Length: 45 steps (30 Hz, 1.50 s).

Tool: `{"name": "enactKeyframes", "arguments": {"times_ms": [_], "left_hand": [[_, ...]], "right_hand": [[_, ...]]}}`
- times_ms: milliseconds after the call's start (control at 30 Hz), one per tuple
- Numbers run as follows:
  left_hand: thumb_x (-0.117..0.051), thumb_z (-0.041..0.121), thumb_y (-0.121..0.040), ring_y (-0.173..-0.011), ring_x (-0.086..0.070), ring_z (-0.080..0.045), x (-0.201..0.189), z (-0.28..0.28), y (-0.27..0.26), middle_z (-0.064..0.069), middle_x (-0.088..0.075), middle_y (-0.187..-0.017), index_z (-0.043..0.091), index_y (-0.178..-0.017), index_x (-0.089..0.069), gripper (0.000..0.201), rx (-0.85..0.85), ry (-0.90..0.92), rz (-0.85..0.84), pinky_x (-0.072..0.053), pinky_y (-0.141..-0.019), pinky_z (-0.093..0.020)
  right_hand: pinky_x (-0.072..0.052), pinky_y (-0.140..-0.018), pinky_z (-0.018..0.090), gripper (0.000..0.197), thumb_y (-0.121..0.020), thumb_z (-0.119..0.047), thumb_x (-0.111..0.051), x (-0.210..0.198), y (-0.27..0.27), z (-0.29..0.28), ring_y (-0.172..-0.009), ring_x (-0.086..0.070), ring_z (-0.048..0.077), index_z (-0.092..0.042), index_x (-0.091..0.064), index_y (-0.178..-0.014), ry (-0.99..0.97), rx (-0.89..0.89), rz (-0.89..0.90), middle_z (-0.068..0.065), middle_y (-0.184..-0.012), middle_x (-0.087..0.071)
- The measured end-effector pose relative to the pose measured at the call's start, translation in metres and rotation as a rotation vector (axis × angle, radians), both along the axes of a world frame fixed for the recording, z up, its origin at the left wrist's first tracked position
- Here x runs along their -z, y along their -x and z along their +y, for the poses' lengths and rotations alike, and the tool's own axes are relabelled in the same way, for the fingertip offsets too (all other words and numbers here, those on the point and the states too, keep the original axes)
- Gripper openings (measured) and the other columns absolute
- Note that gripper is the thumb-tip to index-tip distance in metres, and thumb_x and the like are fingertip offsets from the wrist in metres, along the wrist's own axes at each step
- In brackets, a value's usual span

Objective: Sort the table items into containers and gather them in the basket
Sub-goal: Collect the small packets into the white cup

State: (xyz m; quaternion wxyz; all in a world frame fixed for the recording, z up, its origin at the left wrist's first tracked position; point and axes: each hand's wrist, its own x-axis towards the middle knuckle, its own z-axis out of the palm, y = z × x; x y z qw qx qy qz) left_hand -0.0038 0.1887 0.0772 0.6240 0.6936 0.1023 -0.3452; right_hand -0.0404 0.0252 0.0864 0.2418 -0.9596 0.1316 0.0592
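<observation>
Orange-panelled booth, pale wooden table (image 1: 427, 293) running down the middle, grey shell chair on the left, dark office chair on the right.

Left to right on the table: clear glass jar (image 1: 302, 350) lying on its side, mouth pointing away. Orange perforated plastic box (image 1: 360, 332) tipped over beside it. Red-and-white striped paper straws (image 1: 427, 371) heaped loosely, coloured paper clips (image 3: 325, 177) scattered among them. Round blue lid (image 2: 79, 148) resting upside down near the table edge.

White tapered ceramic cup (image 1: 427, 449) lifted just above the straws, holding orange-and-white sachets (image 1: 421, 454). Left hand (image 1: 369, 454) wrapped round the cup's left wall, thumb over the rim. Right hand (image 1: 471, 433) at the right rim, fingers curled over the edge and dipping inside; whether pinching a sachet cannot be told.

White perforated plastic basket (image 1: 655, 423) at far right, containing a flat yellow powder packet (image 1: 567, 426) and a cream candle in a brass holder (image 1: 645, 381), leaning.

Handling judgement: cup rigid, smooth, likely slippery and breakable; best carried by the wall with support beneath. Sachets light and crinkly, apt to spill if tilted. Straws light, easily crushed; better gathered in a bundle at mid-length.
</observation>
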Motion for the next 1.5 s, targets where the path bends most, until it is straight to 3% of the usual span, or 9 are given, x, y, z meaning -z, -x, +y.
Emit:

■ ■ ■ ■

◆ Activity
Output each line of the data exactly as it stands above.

◆ Result of this task
Length: 45 steps (30 Hz, 1.50 s).

Tool: `{"name": "enactKeyframes", "arguments": {"times_ms": [_], "left_hand": [[_, ...]], "right_hand": [[_, ...]]}}`
- times_ms: milliseconds after the call's start (control at 30 Hz), one per tuple
- Numbers run as follows:
  left_hand: thumb_x (-0.117..0.051), thumb_z (-0.041..0.121), thumb_y (-0.121..0.040), ring_y (-0.173..-0.011), ring_x (-0.086..0.070), ring_z (-0.080..0.045), x (-0.201..0.189), z (-0.28..0.28), y (-0.27..0.26), middle_z (-0.064..0.069), middle_x (-0.088..0.075), middle_y (-0.187..-0.017), index_z (-0.043..0.091), index_y (-0.178..-0.017), index_x (-0.089..0.069), gripper (0.000..0.201), rx (-0.85..0.85), ry (-0.90..0.92), rz (-0.85..0.84), pinky_x (-0.072..0.053), pinky_y (-0.141..-0.019), pinky_z (-0.093..0.020)
  right_hand: pinky_x (-0.072..0.052), pinky_y (-0.140..-0.018), pinky_z (-0.018..0.090), gripper (0.000..0.197), thumb_y (-0.121..0.020), thumb_z (-0.119..0.047), thumb_x (-0.111..0.051), x (-0.210..0.198), y (-0.27..0.27), z (-0.29..0.28), ring_y (-0.172..-0.009), ring_x (-0.086..0.070), ring_z (-0.048..0.077), index_z (-0.092..0.042), index_x (-0.091..0.064), index_y (-0.178..-0.014), ry (-0.99..0.97), rx (-0.89..0.89), rz (-0.89..0.90), middle_z (-0.068..0.065), middle_y (-0.184..-0.012), middle_x (-0.087..0.071)
- The measured end-effector pose relative to the pose measured at the call's start, translation in metres and rotation as a rotation vector (axis × angle, radians), both along the axes of a world frame fixed for the recording, z up, its origin at the left wrist's first tracked position
- Here x runs along their -z, y along their -x and z along their +y, for the poses' lengths and rotations alike, and the tool's own axes are relabelled in the same way, for the fingertip offsets too (all other words and numbers here, those on the point and the states too, keep the original axes)
- Gripper openings (measured) and the other columns absolute
- Note that gripper is the thumb-tip to index-tip distance in metres, and thumb_x and the like are fingertip offsets from the wrist in metres, along the wrist's own axes at each step
- In brackets, a value's usual span

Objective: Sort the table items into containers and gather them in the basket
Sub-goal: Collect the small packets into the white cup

State: (xyz m; quaternion wxyz; all in a world frame fixed for the recording, z up, its origin at the left wrist's first tracked position; point and axes: each hand's wrist, its own x-axis towards the middle knuckle, its own z-axis out of the palm, y = z × x; x y z qw qx qy qz) left_hand -0.0038 0.1887 0.0772 0.6240 0.6936 0.1023 -0.3452; right_hand -0.0404 0.0252 0.0864 0.2418 -0.9596 0.1316 0.0592
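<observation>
Orange-panelled booth, pale wooden table (image 1: 427, 293) running down the middle, grey shell chair on the left, dark office chair on the right.

Left to right on the table: clear glass jar (image 1: 302, 350) lying on its side, mouth pointing away. Orange perforated plastic box (image 1: 360, 332) tipped over beside it. Red-and-white striped paper straws (image 1: 427, 371) heaped loosely, coloured paper clips (image 3: 325, 177) scattered among them. Round blue lid (image 2: 79, 148) resting upside down near the table edge.

White tapered ceramic cup (image 1: 427, 449) lifted just above the straws, holding orange-and-white sachets (image 1: 421, 454). Left hand (image 1: 369, 454) wrapped round the cup's left wall, thumb over the rim. Right hand (image 1: 471, 433) at the right rim, fingers curled over the edge and dipping inside; whether pinching a sachet cannot be told.

White perforated plastic basket (image 1: 655, 423) at far right, containing a flat yellow powder packet (image 1: 567, 426) and a cream candle in a brass holder (image 1: 645, 381), leaning.

Handling judgement: cup rigid, smooth, likely slippery and breakable; best carried by the wall with support beneath. Sachets light and crinkly, apt to spill if tilted. Straws light, easily crushed; better gathered in a bundle at mid-length.
</observation>
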Motion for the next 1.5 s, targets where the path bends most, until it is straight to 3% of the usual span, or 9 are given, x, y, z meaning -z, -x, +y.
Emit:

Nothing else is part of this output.